- [Assignment]: Wherever the line with "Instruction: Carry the" sits in the listing below, transcribe from it up to and including the line with "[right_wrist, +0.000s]", exactly, and leave the remaining lines out.

- [Collected data]:
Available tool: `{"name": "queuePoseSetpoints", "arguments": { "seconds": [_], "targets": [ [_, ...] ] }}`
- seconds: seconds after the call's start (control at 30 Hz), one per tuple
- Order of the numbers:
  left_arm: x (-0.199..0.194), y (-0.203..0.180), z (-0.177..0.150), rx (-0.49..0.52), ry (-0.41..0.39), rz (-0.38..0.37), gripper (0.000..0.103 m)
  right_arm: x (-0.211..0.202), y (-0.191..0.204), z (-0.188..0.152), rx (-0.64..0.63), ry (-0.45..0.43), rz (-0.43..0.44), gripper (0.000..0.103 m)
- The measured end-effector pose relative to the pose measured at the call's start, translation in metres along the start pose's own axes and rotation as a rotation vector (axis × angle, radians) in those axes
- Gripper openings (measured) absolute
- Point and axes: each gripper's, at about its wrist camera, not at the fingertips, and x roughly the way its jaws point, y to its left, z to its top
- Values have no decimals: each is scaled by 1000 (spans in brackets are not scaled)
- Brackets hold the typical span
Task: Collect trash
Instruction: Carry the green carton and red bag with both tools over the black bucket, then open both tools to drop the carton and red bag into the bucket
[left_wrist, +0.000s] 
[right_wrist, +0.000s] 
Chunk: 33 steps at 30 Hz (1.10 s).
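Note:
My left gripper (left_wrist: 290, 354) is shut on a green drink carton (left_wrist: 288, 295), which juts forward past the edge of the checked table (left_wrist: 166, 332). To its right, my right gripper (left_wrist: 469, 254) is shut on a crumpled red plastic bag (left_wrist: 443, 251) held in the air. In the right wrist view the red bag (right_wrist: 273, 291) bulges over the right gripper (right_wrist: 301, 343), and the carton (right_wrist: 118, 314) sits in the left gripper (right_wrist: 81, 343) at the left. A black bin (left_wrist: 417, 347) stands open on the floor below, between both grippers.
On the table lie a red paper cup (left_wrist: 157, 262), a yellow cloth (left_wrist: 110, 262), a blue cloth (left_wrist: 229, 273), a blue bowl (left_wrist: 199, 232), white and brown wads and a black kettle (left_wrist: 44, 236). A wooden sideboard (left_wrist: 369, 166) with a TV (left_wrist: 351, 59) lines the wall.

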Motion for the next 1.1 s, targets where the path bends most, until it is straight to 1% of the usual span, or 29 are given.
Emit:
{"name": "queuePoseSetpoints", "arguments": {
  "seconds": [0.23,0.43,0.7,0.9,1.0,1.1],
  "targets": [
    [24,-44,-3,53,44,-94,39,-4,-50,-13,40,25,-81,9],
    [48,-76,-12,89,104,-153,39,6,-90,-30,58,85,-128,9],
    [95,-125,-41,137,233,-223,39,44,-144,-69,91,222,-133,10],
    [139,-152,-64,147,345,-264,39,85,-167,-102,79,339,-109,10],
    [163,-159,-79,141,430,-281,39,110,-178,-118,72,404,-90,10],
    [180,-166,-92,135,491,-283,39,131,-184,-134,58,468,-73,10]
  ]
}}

- [Response to this task]:
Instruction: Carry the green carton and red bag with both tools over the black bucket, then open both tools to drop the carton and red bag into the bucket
[left_wrist, +0.000s] 
[right_wrist, +0.000s] 

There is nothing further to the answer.